▶ **Collected data**
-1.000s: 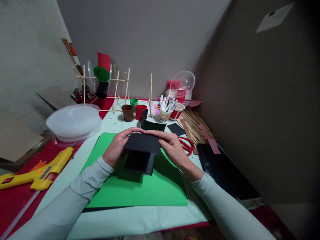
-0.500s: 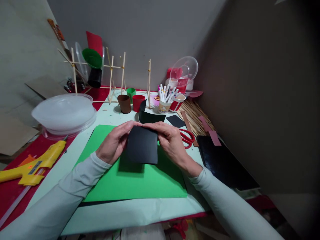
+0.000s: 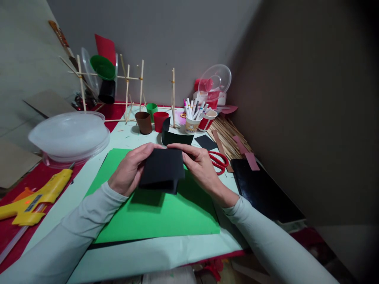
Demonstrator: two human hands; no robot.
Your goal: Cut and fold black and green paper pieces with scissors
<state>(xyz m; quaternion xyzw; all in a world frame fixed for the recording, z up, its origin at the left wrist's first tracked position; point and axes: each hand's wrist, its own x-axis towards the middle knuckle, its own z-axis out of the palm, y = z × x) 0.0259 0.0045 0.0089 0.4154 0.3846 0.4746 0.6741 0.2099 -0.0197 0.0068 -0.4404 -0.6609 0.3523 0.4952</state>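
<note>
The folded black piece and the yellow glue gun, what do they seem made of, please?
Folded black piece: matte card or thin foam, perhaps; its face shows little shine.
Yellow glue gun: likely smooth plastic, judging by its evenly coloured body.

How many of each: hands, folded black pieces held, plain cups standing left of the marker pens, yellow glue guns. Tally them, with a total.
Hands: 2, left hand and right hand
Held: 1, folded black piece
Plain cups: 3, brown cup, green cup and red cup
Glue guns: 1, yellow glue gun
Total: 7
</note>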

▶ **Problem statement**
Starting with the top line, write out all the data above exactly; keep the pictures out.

▶ **Exercise solution**
-1.000s: 
-0.500s: 
+0.000s: 
Demonstrator: two human hands; no robot.
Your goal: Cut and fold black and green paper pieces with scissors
<state>(xyz m; quaternion xyzw; all in a world frame fixed for the recording, z up, its origin at the left wrist's first tracked position; point and axes: each hand's wrist, its own x-axis towards the middle knuckle, its own z-axis out of the palm, y = z × x) 0.0259 0.0045 0.0089 0.4154 0.3846 0.4746 0.6741 0.2099 -0.0197 0.0068 -0.4404 -0.6609 0.3523 0.4952</state>
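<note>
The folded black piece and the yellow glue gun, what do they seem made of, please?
Folded black piece: matte card or thin foam, perhaps; its face shows little shine.
Yellow glue gun: likely smooth plastic, judging by its evenly coloured body.

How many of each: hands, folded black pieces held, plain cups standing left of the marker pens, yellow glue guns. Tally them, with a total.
Hands: 2, left hand and right hand
Held: 1, folded black piece
Plain cups: 3, brown cup, green cup and red cup
Glue guns: 1, yellow glue gun
Total: 7
</note>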

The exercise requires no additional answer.